* WHAT TO DO
Copy each line below in which the string "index" appears.

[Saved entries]
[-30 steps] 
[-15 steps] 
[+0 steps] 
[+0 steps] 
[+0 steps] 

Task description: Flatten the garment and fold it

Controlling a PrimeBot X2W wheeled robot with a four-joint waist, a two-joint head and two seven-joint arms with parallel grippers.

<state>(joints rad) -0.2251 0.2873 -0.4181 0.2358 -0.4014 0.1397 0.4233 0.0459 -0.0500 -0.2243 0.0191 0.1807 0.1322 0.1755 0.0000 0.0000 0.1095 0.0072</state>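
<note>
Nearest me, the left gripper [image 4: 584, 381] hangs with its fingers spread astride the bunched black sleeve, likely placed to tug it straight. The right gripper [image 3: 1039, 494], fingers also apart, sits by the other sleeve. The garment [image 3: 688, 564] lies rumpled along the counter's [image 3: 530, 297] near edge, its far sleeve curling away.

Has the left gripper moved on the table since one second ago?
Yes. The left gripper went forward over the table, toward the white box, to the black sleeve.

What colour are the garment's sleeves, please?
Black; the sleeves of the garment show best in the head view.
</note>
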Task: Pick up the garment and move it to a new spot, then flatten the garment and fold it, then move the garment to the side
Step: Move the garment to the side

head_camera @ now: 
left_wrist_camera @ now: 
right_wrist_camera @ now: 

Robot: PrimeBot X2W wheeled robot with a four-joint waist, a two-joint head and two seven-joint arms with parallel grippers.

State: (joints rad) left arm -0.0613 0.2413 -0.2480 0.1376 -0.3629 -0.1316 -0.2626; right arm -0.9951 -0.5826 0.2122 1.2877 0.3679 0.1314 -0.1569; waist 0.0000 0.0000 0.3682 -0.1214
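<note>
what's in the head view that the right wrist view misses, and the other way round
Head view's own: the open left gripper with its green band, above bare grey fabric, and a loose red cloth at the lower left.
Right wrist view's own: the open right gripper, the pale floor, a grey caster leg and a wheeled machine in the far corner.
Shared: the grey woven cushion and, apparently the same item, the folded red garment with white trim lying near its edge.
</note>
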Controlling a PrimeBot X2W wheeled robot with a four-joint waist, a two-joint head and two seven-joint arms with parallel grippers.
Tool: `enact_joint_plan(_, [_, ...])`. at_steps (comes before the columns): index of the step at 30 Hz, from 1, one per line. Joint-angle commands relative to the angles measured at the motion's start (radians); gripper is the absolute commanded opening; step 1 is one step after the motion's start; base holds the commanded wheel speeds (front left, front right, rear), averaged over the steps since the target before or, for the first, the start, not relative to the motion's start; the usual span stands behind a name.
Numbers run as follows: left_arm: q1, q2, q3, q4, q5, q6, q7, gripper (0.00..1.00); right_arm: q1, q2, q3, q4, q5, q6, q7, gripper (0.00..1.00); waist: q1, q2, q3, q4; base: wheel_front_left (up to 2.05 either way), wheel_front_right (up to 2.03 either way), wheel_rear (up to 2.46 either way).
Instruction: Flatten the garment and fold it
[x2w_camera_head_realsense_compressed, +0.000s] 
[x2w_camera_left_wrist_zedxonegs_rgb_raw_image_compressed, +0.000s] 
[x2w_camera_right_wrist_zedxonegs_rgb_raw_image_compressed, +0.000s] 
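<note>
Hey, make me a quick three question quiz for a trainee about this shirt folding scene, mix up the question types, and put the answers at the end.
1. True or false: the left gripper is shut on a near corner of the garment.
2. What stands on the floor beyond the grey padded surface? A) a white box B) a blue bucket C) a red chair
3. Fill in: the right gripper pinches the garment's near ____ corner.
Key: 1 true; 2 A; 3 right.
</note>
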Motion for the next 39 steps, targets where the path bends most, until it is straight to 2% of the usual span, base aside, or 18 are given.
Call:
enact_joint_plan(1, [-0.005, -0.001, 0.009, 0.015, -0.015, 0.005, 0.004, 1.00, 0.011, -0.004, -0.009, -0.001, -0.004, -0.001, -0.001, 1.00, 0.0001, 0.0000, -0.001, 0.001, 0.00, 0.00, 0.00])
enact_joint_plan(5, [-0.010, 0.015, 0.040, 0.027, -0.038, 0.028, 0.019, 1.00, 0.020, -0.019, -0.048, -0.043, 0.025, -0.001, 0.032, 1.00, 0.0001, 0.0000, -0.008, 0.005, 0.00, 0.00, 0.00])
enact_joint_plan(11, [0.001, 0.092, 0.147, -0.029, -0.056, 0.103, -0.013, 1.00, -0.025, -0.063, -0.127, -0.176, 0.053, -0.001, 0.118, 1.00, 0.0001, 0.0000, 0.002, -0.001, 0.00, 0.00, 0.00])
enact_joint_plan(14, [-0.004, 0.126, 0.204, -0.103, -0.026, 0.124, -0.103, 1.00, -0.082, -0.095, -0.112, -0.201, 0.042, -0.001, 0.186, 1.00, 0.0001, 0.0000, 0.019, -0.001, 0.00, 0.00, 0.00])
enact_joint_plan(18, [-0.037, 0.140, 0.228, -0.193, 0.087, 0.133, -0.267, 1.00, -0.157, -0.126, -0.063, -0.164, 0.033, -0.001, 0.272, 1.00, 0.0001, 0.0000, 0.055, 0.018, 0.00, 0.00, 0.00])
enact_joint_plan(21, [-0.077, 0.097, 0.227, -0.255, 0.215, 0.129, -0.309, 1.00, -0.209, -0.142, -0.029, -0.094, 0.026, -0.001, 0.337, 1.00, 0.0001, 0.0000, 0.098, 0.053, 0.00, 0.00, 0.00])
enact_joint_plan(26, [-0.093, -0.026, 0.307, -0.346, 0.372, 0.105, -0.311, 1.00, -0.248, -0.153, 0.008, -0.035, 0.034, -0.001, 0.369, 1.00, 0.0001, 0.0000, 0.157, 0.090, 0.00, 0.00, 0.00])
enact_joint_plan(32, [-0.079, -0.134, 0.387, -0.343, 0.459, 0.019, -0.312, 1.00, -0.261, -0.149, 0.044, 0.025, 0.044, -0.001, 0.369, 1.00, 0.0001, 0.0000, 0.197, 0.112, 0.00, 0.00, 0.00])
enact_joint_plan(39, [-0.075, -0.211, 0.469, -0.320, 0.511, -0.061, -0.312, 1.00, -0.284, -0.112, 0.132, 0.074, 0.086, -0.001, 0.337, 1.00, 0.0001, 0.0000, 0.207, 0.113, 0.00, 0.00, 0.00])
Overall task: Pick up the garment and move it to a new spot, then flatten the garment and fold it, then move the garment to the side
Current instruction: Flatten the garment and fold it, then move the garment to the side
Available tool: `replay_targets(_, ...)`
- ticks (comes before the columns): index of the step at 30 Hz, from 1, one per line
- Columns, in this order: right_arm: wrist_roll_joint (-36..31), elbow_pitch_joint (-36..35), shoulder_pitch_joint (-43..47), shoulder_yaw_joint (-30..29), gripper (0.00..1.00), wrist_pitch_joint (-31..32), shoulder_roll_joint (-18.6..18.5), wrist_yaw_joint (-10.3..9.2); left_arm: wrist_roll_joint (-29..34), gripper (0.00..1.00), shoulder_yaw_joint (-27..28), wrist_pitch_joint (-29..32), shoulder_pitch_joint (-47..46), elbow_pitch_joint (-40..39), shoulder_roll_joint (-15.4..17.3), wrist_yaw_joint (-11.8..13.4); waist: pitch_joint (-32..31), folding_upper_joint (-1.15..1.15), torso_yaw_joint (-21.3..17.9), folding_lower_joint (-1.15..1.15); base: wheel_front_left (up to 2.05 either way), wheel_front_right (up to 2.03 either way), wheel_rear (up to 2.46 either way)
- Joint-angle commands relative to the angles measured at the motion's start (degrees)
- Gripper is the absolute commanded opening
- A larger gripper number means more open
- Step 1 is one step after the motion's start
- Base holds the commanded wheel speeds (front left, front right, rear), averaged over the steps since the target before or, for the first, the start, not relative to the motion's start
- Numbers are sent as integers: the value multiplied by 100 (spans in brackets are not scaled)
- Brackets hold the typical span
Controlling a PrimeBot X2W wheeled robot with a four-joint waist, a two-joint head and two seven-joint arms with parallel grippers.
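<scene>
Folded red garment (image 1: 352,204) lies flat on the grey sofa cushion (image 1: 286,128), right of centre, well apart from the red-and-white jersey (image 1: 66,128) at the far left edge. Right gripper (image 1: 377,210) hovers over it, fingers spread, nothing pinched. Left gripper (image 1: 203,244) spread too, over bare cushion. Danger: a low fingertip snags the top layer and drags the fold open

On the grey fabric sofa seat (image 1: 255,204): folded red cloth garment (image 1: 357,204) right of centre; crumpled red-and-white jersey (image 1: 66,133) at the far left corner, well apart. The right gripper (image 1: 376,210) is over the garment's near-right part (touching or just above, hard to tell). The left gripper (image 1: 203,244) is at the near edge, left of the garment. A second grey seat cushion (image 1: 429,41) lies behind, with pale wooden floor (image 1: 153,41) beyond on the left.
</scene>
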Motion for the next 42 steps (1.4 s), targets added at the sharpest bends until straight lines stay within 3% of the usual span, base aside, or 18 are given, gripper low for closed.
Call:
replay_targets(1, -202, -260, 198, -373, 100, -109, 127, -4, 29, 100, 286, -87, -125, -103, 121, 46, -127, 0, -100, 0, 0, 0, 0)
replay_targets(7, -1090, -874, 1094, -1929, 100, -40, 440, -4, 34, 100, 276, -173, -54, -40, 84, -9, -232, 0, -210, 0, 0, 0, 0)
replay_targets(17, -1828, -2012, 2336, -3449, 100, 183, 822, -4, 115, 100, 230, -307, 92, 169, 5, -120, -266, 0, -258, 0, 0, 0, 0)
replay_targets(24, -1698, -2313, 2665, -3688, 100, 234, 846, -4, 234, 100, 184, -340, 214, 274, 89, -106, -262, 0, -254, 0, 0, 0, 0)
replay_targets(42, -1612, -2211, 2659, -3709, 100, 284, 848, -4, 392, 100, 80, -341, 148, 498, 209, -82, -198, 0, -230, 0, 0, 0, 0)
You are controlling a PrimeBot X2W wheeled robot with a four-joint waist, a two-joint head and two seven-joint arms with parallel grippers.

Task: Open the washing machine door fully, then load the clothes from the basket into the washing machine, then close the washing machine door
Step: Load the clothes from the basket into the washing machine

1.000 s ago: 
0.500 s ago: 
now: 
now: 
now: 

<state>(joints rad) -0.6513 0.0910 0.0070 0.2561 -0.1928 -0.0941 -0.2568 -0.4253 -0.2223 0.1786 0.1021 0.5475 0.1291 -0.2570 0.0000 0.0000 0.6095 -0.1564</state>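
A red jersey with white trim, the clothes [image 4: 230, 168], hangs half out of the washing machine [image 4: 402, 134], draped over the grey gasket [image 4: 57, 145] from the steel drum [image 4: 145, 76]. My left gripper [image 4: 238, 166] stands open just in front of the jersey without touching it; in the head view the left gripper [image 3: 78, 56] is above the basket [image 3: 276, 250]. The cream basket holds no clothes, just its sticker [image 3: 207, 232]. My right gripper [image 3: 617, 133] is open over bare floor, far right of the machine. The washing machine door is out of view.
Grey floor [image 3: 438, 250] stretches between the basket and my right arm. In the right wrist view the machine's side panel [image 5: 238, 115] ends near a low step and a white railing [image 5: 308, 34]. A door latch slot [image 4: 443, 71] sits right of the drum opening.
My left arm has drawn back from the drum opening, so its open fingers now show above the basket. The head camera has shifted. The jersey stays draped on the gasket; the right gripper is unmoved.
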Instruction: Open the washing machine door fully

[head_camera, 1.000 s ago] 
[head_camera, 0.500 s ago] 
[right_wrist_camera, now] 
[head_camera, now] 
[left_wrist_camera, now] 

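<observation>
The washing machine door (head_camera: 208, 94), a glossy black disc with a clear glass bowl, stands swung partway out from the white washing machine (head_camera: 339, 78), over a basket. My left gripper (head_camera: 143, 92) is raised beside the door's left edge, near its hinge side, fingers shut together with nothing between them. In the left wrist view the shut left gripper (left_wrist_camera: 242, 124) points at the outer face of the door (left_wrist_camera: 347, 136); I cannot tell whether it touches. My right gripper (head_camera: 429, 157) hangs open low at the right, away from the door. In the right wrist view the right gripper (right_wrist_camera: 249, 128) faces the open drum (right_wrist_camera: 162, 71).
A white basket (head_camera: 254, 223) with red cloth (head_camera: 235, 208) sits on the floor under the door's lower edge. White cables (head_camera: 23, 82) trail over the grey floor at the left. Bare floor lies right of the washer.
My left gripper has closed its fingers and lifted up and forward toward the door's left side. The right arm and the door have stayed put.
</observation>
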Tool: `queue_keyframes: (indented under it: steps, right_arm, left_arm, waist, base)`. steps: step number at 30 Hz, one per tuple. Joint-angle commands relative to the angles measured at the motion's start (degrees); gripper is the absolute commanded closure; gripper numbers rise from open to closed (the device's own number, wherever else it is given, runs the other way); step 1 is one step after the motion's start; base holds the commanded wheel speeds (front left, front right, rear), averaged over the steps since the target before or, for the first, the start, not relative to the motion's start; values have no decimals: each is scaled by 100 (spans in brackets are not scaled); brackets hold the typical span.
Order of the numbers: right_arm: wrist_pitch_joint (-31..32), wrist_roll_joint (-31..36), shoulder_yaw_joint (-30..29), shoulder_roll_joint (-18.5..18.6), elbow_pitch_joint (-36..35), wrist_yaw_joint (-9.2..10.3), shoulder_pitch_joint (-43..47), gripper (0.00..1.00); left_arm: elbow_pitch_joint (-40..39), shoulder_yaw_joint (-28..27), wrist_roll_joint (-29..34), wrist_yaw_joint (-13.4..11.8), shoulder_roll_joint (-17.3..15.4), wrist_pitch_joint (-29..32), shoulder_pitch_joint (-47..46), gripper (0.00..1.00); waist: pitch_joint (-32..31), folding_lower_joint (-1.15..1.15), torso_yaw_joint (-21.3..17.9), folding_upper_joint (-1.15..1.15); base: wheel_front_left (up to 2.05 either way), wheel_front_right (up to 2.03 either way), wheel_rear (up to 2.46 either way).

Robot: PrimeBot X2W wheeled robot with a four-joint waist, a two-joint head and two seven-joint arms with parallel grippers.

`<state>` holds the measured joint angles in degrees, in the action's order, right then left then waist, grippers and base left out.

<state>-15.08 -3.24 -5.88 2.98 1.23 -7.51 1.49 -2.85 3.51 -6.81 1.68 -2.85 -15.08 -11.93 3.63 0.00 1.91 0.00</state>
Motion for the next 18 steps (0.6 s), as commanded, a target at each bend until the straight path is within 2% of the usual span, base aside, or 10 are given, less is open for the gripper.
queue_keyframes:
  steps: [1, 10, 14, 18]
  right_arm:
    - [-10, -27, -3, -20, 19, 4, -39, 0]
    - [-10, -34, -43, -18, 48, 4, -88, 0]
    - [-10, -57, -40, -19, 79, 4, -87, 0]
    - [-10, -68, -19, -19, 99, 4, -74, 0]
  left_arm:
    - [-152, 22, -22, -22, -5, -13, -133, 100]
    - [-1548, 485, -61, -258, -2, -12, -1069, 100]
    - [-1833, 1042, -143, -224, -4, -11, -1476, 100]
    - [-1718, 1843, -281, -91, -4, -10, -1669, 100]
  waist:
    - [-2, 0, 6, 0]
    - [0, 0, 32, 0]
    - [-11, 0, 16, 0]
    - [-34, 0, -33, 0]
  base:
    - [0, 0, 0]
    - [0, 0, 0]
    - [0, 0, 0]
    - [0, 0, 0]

* EXPECTED ANSWER
Tool: `enact_joint_plan(_, [_, ...])`. at_steps (comes before the columns): index of the step at 30 Hz, from 1, one per line. Joint-angle commands relative to the angles measured at the motion's start (radians); gripper is the absolute commanded opening; step 1 is one step after the motion's start; base holds the commanded wheel speeds (front left, front right, rear), averaged over the steps since the target before or, for the first, the start, not relative to the motion's start; the usual span stands behind a name.
- ticks (comes before the columns): index of the step at 30 Hz, from 1, one per line

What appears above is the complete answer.